Emotion après la mort du "citoyen reporter" chinois Wei

30 janvier 2008


Des manifestations de soutien ont ainsi été organisées à Tianmen, la ville la plus proche du village. Un internaute a tracé un parallèle avec le tabassage de Rodney King par des policiers, à Los Angeles en 1992, qui avait déclenché de graves violences urbaines. La vingtaine d'agents accusés d'avoir passé à tabac M. Wei risquent de lourdes condamnations.

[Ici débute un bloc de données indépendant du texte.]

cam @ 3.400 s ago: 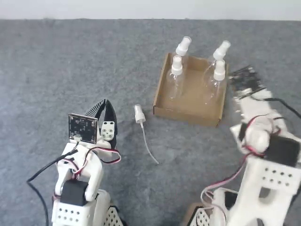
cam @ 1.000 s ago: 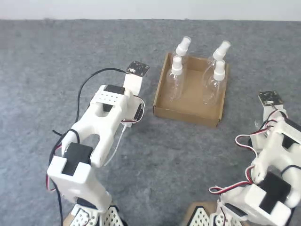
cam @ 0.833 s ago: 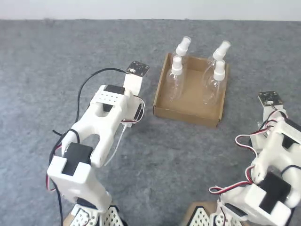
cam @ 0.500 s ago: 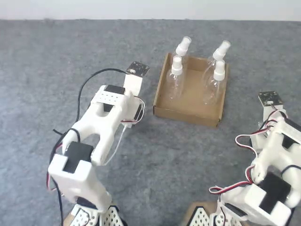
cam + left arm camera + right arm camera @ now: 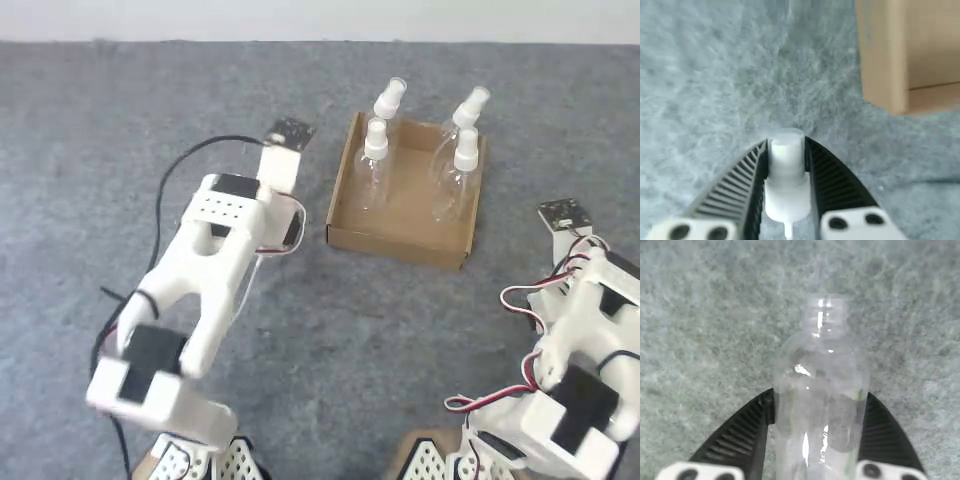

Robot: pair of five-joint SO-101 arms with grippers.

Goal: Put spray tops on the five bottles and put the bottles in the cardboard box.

Deux semaines après l'événement, des responsables locaux des chengguan (agents de sécurité urbains), à travers le pays, ont publié une déclaration commune déplorant l'existence dans leurs rangs de "faucons et de colombes", les premiers étant dotés "d'un équipement spécialisé" et se comportant de "manière grossière et brutale", alors que les seconds privilégient la "civilité et la pédagogie" dans leur action.

Créés en 1997 par les municipalités comme force d'appoint pour surveiller le matériel public, et gérer la population flottante des petits vendeurs, mendiants et autres colporteurs, les chengguan ne font pas partie de la police et sont censés se rémunérer, en grande partie, sur les amendes et taxes qu'ils imposent aux contrevenants. Dépourvus de formation, sans réel mandat, ils sont à l'origine de nombreux dérapages, qui ont plusieurs fois donné lieu à des manifestations.

M. Wei, directeur d'une société de construction, décrit comme un "citoyen reporter", avait filmé l'action de ces forces supplétives qui intervenaient contre le blocage par les villageois d'un dépôt d'ordures. La violence à son égard a choqué. "Cinq minutes d'obscurité. A qui le tour, la prochaine fois ?", s'est interrogé un éditorialiste du Nanfang Dushi Bao.